TASK TO COMPLETE: Find the lines of the material below that include the string "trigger", then copy each one.

+ + + + + + +

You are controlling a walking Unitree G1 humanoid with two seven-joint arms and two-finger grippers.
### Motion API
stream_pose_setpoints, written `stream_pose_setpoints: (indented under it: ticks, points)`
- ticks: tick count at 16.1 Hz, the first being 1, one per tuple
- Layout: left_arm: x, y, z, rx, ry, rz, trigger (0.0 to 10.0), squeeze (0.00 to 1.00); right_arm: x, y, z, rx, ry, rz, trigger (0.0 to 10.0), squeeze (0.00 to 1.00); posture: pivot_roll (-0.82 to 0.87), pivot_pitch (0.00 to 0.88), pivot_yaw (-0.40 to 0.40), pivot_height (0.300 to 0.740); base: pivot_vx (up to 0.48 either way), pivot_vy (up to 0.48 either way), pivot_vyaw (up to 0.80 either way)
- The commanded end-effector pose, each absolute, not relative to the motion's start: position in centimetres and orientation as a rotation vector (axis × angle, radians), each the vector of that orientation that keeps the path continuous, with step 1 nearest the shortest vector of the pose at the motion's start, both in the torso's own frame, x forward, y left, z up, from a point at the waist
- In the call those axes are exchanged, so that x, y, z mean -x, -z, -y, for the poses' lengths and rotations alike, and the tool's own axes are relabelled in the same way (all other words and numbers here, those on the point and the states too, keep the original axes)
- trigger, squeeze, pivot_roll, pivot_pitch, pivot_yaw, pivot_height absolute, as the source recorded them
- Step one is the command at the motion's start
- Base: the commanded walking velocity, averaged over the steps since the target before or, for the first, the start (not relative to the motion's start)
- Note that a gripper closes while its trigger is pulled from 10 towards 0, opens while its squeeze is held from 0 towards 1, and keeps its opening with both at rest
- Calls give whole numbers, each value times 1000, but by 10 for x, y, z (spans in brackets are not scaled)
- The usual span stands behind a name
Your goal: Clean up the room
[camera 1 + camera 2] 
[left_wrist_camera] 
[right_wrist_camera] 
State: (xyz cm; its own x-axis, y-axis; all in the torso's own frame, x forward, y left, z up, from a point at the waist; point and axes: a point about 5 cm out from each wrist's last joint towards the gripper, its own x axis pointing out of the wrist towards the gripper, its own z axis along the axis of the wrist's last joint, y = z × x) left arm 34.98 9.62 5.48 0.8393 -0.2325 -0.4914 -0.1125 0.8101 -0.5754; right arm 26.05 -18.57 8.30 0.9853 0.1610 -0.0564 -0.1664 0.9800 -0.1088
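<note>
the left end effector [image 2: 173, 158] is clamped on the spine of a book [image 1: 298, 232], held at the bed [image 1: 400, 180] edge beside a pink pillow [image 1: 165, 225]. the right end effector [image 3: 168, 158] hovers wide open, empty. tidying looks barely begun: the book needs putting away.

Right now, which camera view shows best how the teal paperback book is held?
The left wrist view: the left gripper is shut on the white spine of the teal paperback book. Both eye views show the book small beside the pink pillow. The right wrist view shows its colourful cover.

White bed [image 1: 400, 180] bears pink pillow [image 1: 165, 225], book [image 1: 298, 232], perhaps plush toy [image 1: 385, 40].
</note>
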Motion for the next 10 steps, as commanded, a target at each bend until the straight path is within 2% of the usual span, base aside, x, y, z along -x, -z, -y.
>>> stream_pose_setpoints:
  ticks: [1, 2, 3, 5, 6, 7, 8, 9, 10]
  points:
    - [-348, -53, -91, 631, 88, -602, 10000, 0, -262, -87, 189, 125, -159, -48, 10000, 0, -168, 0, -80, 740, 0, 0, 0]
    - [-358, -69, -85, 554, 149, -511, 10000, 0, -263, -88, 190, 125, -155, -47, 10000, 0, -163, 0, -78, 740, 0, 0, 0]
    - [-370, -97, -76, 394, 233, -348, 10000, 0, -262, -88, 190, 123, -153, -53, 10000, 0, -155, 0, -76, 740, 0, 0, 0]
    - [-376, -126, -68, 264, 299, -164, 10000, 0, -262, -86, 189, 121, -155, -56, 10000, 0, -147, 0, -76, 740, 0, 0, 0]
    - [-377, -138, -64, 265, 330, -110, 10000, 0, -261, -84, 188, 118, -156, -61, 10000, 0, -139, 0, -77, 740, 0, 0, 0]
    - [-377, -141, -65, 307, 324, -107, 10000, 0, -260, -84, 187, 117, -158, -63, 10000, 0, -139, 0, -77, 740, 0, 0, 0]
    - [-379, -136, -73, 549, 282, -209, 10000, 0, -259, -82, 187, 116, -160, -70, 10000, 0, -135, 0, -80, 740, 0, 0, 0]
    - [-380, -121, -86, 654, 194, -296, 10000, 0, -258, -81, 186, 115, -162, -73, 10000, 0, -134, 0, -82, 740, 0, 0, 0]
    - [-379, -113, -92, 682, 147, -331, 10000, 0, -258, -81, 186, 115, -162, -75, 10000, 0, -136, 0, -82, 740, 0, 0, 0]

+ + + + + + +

TASK OUTPUT:
- Layout: left_arm: x, y, z, rx, ry, rz, trigger (0.0 to 10.0), squeeze (0.00 to 1.00); right_arm: x, y, z, rx, ry, rz, trigger (0.0 to 10.0), squeeze (0.00 to 1.00); posture: pivot_roll (-0.82 to 0.87), pivot_pitch (0.00 to 0.88), pivot_yaw (-0.40 to 0.40), pivot_height (0.300 to 0.740); base: pivot_vx (up to 0.48 either way), pivot_vy (up to 0.48 either way), pivot_vyaw (up to 0.80 either way)
- trigger, squeeze, pivot_roll, pivot_pitch, pivot_yaw, pivot_height absolute, as the source recorded them
- Note that a gripper closes while its trigger is pulled from 10 towards 0, opens while its squeeze is held from 0 towards 1, and keeps its opening with both at rest

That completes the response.